● **What you should do**
Here the whole listing must be retyped exactly, with no line omitted.

• • •

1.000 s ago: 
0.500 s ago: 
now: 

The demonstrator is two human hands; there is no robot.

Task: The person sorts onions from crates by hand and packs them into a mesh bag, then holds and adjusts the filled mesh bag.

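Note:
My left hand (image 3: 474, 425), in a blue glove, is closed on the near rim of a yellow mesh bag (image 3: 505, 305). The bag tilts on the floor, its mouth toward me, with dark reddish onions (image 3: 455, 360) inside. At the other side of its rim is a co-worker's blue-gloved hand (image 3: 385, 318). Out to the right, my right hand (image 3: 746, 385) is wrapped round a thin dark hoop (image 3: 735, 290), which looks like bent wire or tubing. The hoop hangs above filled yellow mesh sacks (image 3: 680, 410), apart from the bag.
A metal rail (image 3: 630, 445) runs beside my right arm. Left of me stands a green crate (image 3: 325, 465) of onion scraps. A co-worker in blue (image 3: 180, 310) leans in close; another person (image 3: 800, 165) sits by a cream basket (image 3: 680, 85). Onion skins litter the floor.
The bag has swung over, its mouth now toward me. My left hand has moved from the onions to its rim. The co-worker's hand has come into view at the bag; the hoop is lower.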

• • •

● **Written response**
1.000 s ago: 
0.500 s ago: 
now: 

The demonstrator is two human hands; there is no robot.

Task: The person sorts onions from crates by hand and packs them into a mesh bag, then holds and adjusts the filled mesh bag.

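Note:
My left hand (image 3: 474, 425), in a blue glove, is closed on the near rim of a yellow mesh bag (image 3: 505, 305). The bag tilts on the floor, its mouth toward me, with dark reddish onions (image 3: 455, 360) inside. At the other side of its rim is a co-worker's blue-gloved hand (image 3: 385, 318). Out to the right, my right hand (image 3: 746, 385) is wrapped round a thin dark hoop (image 3: 735, 290), which looks like bent wire or tubing. The hoop hangs above filled yellow mesh sacks (image 3: 680, 410), apart from the bag.
A metal rail (image 3: 630, 445) runs beside my right arm. Left of me stands a green crate (image 3: 325, 465) of onion scraps. A co-worker in blue (image 3: 180, 310) leans in close; another person (image 3: 800, 165) sits by a cream basket (image 3: 680, 85). Onion skins litter the floor.
The bag has swung over, its mouth now toward me. My left hand has moved from the onions to its rim. The co-worker's hand has come into view at the bag; the hoop is lower.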

The exercise has been carried out in full.